What is expected:
All the lines below need to be transcribed exactly. Pictures get left out.
*** Opening Dataset extract ***
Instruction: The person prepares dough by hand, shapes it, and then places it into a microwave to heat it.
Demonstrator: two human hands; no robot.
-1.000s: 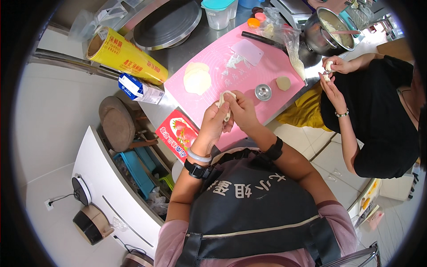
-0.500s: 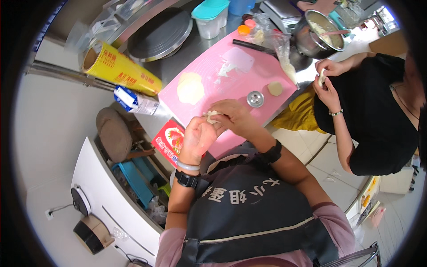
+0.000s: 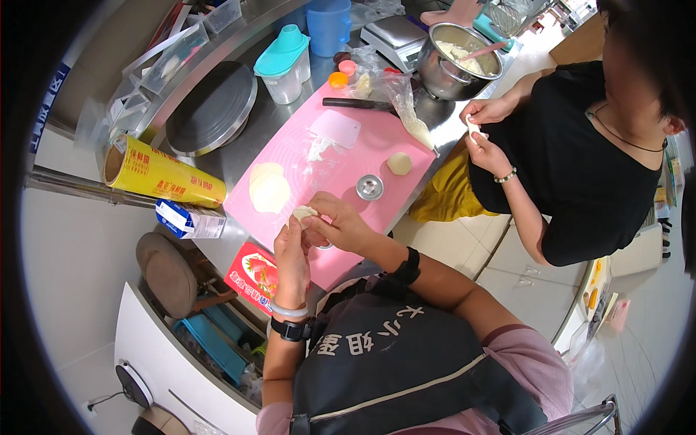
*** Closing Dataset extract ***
Task response:
Instruction: The person prepares dough by hand, shapes it, and then places it into a microwave to heat it.
Demonstrator: two human hands; no robot.
-1.000s: 
-0.500s: 
+0.000s: 

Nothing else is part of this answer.